→ Requirement: Copy the data below exactly, but not the pictures it contains.

Dataset excerpt START

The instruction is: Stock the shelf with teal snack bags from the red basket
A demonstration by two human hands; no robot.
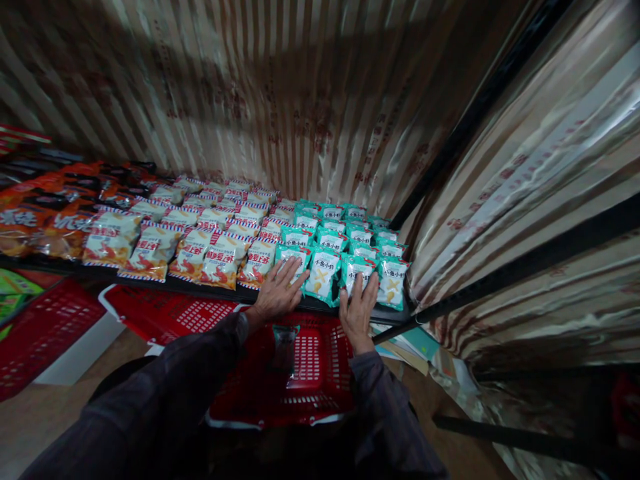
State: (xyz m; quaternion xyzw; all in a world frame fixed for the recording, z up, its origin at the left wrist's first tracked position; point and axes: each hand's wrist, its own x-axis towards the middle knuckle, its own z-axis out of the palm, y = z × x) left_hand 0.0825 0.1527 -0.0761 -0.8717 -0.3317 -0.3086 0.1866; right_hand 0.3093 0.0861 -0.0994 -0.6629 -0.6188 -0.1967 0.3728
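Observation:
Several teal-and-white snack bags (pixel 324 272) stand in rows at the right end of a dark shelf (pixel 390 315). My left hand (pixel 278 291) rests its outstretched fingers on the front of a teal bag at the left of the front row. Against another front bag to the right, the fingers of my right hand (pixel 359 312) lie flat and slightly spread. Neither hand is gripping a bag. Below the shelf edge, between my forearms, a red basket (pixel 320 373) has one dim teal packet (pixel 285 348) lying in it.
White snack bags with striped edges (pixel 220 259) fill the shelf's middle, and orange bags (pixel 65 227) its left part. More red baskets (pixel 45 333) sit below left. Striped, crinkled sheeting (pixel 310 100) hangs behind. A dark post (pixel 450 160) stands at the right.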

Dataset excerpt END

→ Solution:
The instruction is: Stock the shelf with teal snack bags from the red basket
A demonstration by two human hands; no robot.
State: (xyz m; quaternion xyzw; all in a world frame fixed for the recording, z up, its origin at the left wrist's first tracked position; point and axes: each hand's wrist, its own x-axis towards the middle knuckle, its own z-axis out of the palm, y = z × x) left_hand 0.0825 0.1527 -0.0761 -0.8717 -0.3317 -0.3086 0.1866; right_hand 0.3093 0.0861 -0.0994 -0.6629 -0.6188 -0.1967 0.3728
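Observation:
Several teal-and-white snack bags (pixel 324 272) stand in rows at the right end of a dark shelf (pixel 390 315). My left hand (pixel 278 291) rests its outstretched fingers on the front of a teal bag at the left of the front row. Against another front bag to the right, the fingers of my right hand (pixel 359 312) lie flat and slightly spread. Neither hand is gripping a bag. Below the shelf edge, between my forearms, a red basket (pixel 320 373) has one dim teal packet (pixel 285 348) lying in it.
White snack bags with striped edges (pixel 220 259) fill the shelf's middle, and orange bags (pixel 65 227) its left part. More red baskets (pixel 45 333) sit below left. Striped, crinkled sheeting (pixel 310 100) hangs behind. A dark post (pixel 450 160) stands at the right.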

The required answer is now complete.